## Work required
Search the listing for the string "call". Copy every line that has it.

::::::::::

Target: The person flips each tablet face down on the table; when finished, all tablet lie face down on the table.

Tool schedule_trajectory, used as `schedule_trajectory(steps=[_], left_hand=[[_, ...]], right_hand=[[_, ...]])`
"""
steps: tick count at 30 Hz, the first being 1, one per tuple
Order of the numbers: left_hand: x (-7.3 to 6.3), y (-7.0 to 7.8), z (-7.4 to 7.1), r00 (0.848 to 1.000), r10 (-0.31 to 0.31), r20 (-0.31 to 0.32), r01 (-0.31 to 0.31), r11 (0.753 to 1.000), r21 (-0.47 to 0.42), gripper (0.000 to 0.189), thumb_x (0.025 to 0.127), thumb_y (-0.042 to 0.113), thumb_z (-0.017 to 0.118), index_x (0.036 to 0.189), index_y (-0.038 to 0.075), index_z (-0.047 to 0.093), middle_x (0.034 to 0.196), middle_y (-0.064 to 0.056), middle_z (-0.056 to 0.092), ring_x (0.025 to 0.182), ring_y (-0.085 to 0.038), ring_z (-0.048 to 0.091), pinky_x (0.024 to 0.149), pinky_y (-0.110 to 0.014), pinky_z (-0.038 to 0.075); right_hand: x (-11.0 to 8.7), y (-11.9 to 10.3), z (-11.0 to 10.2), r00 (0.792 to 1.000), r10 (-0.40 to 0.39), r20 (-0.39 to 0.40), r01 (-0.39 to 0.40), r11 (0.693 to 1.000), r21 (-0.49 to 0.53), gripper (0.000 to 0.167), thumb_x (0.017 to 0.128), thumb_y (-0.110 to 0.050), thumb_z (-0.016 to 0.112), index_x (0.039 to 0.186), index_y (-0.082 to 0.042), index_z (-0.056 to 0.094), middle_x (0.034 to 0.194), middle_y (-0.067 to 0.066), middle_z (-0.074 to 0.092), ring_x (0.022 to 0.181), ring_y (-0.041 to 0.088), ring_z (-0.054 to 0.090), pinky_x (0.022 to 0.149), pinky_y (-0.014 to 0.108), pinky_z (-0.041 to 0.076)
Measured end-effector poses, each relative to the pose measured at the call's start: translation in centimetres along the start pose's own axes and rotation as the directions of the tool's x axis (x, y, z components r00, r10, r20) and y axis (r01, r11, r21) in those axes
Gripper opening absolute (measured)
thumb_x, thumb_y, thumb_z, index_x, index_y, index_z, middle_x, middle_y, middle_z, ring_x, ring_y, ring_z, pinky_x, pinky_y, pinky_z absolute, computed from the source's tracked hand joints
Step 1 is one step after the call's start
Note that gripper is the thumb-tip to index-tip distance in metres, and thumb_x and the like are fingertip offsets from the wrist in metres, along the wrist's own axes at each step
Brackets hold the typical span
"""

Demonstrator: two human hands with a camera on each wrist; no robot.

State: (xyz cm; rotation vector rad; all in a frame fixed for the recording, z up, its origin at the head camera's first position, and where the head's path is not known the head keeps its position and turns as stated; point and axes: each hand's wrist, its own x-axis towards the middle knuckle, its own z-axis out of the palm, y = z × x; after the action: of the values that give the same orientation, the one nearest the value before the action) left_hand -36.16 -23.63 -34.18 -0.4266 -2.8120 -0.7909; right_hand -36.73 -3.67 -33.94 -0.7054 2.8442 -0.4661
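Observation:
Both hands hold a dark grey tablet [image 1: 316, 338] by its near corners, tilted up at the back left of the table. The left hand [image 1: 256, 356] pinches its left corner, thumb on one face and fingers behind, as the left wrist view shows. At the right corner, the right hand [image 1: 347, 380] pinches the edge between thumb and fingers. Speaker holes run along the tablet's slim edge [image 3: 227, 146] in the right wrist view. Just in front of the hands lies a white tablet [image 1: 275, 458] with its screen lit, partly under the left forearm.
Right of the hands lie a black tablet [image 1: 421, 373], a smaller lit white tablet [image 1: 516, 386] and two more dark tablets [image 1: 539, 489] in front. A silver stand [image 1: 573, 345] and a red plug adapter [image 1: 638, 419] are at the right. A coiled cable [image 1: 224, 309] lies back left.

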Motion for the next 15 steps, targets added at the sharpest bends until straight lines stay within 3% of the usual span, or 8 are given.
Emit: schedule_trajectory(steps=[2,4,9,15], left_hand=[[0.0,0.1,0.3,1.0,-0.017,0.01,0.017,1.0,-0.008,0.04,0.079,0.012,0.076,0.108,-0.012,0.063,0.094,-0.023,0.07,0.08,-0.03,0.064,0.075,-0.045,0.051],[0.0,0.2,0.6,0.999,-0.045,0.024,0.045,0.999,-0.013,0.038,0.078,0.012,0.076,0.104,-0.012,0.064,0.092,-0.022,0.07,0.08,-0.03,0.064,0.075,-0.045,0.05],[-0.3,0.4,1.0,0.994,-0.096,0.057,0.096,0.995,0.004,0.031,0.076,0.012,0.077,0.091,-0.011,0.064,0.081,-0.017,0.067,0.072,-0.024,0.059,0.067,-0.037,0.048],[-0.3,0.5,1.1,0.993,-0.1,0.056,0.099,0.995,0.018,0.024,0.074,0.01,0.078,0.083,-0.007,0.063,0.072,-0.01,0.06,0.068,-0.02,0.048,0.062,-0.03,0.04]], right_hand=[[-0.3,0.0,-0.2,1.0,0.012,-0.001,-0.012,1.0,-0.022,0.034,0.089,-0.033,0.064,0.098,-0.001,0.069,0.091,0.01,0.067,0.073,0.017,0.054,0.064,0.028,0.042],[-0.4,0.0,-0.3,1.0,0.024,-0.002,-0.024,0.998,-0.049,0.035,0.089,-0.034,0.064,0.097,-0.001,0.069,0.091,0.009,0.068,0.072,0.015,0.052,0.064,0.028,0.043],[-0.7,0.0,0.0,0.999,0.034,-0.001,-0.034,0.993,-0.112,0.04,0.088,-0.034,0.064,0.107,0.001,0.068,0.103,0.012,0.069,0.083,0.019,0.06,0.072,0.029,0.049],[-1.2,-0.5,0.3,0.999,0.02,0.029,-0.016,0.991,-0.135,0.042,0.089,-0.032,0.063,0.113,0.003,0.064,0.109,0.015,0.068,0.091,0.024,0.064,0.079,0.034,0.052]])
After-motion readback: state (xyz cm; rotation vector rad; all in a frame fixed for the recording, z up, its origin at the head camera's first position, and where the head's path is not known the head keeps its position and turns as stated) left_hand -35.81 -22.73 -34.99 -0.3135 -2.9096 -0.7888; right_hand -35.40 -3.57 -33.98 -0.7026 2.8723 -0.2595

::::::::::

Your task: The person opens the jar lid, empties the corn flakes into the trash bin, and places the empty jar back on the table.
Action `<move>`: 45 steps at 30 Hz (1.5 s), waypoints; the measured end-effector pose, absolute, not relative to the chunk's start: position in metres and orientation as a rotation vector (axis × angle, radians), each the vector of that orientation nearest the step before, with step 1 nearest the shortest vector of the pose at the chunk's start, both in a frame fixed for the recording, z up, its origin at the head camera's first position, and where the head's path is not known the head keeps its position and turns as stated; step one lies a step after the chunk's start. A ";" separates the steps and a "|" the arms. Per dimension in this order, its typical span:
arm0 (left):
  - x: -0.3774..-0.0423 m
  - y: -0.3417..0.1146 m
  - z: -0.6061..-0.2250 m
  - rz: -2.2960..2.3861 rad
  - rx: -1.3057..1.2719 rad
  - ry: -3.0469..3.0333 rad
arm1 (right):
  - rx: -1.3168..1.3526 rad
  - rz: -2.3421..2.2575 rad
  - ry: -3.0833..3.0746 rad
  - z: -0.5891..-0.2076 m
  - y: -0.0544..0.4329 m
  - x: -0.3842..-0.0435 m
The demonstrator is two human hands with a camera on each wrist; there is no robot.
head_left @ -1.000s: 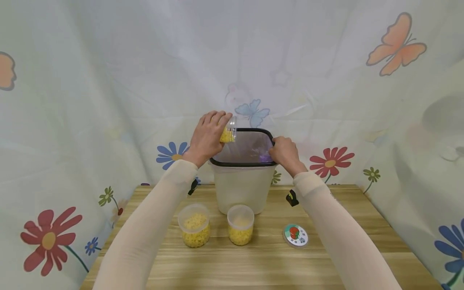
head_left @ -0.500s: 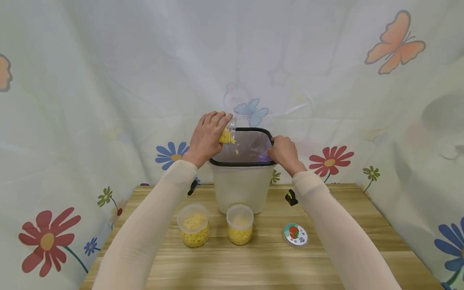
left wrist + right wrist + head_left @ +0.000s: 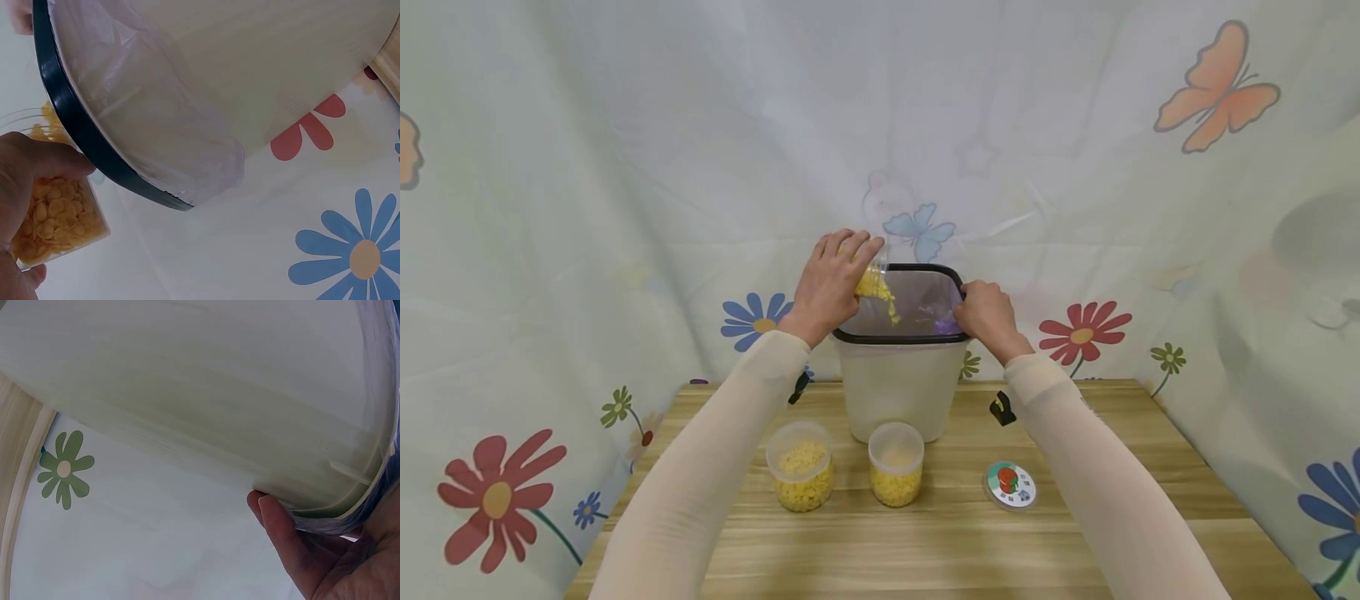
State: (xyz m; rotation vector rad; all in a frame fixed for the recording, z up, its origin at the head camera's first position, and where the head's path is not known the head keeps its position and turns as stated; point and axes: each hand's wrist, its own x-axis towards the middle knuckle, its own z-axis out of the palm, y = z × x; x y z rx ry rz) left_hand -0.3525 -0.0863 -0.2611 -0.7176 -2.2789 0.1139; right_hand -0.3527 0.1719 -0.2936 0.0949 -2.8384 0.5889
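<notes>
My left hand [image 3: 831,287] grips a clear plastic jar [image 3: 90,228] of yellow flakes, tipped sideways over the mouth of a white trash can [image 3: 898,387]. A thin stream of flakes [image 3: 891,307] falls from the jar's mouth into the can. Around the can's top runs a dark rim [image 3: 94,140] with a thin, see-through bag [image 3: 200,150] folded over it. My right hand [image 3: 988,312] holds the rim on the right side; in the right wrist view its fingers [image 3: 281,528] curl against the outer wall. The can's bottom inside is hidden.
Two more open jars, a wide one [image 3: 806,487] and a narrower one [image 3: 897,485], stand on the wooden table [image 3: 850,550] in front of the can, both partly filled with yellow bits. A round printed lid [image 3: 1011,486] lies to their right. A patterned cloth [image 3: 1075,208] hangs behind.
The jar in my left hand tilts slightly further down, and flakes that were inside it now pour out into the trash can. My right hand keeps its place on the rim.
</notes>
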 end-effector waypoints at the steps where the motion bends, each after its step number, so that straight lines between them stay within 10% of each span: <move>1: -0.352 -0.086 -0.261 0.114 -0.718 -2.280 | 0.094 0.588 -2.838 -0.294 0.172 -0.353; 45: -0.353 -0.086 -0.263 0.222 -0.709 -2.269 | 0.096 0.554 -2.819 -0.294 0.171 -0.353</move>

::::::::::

## Task solution
Measured end-effector poses, each relative to the pose measured at the call's start: translation in centimetres along the start pose's own axes and rotation as the directions of the tool's x axis (x, y, z components r00, r10, r20) and y axis (r01, r11, r21) in those axes
Step 1 is one step after the call's start

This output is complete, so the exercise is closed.